- [INSTRUCTIONS TO FOLLOW]: Begin with the first line of the entries below. Copy each line exactly, stopping after the one that contains "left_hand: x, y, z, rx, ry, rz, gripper".
****
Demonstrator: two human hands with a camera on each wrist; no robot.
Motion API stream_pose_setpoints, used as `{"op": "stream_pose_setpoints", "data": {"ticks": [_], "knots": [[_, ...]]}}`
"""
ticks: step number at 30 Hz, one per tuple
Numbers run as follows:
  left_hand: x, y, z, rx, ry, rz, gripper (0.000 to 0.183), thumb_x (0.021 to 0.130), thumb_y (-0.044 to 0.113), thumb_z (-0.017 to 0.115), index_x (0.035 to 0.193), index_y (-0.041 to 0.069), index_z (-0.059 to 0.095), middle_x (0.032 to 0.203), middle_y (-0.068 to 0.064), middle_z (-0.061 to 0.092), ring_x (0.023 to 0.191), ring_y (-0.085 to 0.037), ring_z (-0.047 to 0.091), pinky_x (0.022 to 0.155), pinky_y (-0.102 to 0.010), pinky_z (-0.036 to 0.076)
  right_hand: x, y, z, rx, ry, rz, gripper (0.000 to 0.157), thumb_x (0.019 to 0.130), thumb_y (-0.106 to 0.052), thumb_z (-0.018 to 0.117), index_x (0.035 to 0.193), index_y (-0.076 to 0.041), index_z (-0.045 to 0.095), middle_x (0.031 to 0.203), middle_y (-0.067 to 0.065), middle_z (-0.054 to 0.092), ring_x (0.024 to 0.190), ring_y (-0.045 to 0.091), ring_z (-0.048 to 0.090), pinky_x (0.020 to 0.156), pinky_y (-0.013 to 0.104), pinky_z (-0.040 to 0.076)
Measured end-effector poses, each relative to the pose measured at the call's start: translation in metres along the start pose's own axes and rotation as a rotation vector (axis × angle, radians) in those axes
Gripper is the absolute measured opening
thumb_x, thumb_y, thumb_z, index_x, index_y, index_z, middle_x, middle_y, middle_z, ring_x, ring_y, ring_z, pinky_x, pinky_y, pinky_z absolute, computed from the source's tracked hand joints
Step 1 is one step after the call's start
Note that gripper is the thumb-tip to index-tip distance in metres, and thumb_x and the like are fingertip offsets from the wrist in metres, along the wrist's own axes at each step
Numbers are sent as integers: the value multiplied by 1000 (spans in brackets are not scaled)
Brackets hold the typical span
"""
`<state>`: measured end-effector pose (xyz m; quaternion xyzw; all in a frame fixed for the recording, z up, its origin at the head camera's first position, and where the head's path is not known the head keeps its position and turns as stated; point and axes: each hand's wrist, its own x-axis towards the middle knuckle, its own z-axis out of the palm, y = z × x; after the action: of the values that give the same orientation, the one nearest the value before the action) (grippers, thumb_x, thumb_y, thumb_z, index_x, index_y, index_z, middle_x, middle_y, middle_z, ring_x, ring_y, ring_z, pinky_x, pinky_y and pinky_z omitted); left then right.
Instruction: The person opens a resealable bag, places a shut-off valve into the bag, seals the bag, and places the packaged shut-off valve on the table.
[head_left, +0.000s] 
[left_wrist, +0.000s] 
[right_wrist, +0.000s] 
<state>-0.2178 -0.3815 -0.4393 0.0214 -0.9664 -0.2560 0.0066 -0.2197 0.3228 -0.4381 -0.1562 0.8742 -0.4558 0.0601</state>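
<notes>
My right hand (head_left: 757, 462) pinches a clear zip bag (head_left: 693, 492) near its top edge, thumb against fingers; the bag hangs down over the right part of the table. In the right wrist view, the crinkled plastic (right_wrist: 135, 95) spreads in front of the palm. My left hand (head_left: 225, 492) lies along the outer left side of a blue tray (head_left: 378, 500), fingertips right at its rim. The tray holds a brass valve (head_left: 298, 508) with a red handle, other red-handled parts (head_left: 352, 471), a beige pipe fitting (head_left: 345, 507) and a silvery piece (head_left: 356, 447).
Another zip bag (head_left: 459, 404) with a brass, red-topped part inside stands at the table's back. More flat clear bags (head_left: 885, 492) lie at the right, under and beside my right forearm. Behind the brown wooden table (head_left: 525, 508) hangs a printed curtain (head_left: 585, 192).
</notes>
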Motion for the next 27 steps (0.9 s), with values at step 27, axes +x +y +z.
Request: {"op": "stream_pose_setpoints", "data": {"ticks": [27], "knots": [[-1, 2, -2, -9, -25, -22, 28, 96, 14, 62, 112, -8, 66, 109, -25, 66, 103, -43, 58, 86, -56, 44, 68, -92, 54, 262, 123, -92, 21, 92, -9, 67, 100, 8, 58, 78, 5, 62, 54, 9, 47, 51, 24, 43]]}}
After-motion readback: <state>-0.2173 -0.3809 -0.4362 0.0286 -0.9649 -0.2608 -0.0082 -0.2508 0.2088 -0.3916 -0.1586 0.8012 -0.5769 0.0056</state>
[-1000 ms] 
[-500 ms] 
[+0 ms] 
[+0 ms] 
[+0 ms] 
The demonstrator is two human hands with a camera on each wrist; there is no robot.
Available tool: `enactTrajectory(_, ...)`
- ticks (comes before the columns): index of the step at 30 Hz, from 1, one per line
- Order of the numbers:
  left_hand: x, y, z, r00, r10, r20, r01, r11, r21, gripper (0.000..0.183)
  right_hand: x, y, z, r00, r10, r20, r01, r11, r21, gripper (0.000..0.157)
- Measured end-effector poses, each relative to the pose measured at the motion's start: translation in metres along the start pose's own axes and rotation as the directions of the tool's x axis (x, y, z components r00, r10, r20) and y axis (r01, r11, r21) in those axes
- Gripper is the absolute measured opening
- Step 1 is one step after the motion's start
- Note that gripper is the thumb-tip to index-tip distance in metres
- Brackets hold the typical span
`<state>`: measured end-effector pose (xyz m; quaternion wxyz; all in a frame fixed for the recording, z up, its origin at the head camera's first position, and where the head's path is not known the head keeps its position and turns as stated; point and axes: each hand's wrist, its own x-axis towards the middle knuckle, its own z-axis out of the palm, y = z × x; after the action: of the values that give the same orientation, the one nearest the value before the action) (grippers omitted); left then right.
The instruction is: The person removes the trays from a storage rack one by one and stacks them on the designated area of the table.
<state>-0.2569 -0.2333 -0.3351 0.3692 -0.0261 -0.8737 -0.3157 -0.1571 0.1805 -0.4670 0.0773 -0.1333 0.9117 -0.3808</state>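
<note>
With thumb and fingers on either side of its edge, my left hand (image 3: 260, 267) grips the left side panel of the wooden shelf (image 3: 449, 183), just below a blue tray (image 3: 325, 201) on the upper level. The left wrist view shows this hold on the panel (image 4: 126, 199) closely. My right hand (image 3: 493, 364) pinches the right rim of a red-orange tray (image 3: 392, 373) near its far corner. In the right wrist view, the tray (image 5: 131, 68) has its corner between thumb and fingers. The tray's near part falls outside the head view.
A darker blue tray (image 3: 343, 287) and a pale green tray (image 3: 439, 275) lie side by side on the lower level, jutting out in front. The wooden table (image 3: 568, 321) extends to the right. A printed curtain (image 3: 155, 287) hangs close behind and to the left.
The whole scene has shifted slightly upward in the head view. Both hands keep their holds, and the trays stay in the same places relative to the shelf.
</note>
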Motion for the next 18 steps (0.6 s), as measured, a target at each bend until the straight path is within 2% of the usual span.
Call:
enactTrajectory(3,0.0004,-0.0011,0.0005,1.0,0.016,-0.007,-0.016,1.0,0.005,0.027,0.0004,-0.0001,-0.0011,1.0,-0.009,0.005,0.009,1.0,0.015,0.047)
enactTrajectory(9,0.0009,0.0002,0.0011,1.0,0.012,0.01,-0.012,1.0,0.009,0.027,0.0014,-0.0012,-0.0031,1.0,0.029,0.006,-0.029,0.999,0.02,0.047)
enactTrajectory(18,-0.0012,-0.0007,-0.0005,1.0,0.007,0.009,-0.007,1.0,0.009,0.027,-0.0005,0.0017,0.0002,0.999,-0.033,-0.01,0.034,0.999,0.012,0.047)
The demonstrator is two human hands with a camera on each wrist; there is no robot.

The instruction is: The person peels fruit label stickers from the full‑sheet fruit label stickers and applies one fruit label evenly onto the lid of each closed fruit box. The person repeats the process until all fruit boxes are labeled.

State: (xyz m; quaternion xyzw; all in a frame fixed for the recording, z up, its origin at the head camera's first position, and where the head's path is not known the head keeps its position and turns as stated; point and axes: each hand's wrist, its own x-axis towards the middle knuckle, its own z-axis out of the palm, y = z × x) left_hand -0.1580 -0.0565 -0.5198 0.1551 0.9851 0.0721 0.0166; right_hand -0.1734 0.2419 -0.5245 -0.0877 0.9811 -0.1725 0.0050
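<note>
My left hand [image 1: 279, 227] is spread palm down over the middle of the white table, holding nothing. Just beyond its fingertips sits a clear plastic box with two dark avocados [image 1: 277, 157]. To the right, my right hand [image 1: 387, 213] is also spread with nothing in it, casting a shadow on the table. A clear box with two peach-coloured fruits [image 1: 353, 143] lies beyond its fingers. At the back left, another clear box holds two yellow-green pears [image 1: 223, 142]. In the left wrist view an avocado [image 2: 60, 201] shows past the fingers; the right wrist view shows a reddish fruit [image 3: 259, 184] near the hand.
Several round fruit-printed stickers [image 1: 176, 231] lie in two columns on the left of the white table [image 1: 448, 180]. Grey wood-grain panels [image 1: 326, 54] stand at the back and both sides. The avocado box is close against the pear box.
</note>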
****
- [WRITTEN RESPONSE]:
Demonstrator: two human hands with a camera on each wrist; no robot.
Motion API stream_pose_setpoints, used as `{"op": "stream_pose_setpoints", "data": {"ticks": [_], "knots": [[_, ...]]}}`
"""
ticks: step number at 30 Hz, one per tuple
Numbers run as follows:
  left_hand: x, y, z, rx, ry, rz, gripper (0.000 to 0.183), thumb_x (0.021 to 0.130), thumb_y (-0.044 to 0.113), thumb_z (-0.017 to 0.115), index_x (0.035 to 0.193), index_y (-0.041 to 0.069), index_z (-0.059 to 0.095), middle_x (0.032 to 0.203), middle_y (-0.068 to 0.064), middle_z (-0.061 to 0.092), ring_x (0.023 to 0.191), ring_y (-0.085 to 0.037), ring_z (-0.047 to 0.091), pinky_x (0.022 to 0.155), pinky_y (-0.102 to 0.010), pinky_z (-0.036 to 0.076)

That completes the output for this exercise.